Don’t sit back and let breast cancer find you. Be proactive and reduce your risk of this terrible disease in the first place. As health care providers, we can do more than merely suggest mammograms for our patients. We must educate them on dietary and lifestyle changes to prevent this terrible disease from happening in the first place.

References

  1. Forouzanfar MH, Foreman KJ, Delossantos AM, et al. Breast and cervical cancer in 187 countries between 1980 and 2010: A systematic analysis. Lancet. 2011 Oct 22;378(9801):1461-84.
  2. Junshi C, Campbell TC, Junyao L, Peto R, eds. Diet, Life-style and Mortality in China: A Study of the Characteristics of 65 Chinese Counties. Oxford, UK; Ithaca, NY; Beijing, PRC: Oxford University Press; Cornell University Press; People’s Medical Publishing House; 1990.
  3. Bocchinfuso WP, Lindzey JK, Hewitt SC, et al. Induction of mammary gland development in estrogen receptor-alpha knockout mice. Endocrinology. 2000 Aug;141(8):2982-94.

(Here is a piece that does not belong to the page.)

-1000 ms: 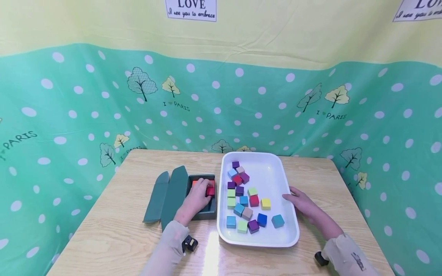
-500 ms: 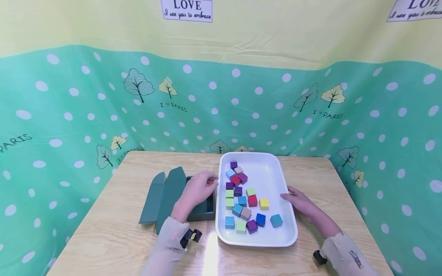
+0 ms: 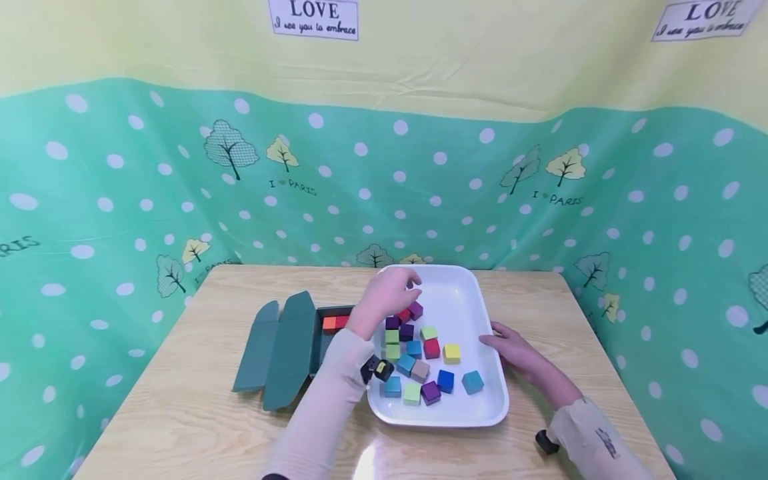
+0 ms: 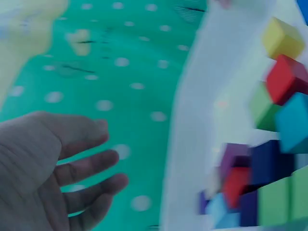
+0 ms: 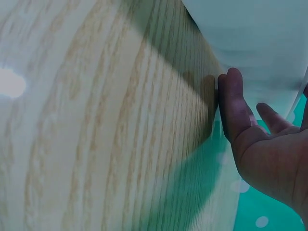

  4. Adlecreutz H. Western diet and Western diseases: some hormonal and biochemical mechanisms and associations. Scand J Clin Lab Invest Suppl. 1990;201:3-23.
  5. Campbell TC, Campbell TM II. The China Study. BenBella Books; 2006.
  6. Exercise and malignancy: Can you walk away from cancer? Harv Mens Health Watch. 2006 Nov;11(4):4-6.
  7. Holmes MD, Chen WY, Feskanich D, Kroenke CH, Colditz GA. Physical activity and survival after breast cancer diagnosis. JAMA. 2005 May 25;293(20):2479-86.
  8. Taylor TR, Williams CD, Makambi KH, et al. Racial discrimination and breast cancer incidence in U. S. black women: The Black Women’s Health Study. Am J Epidemiol. 2007;166(1):46-54.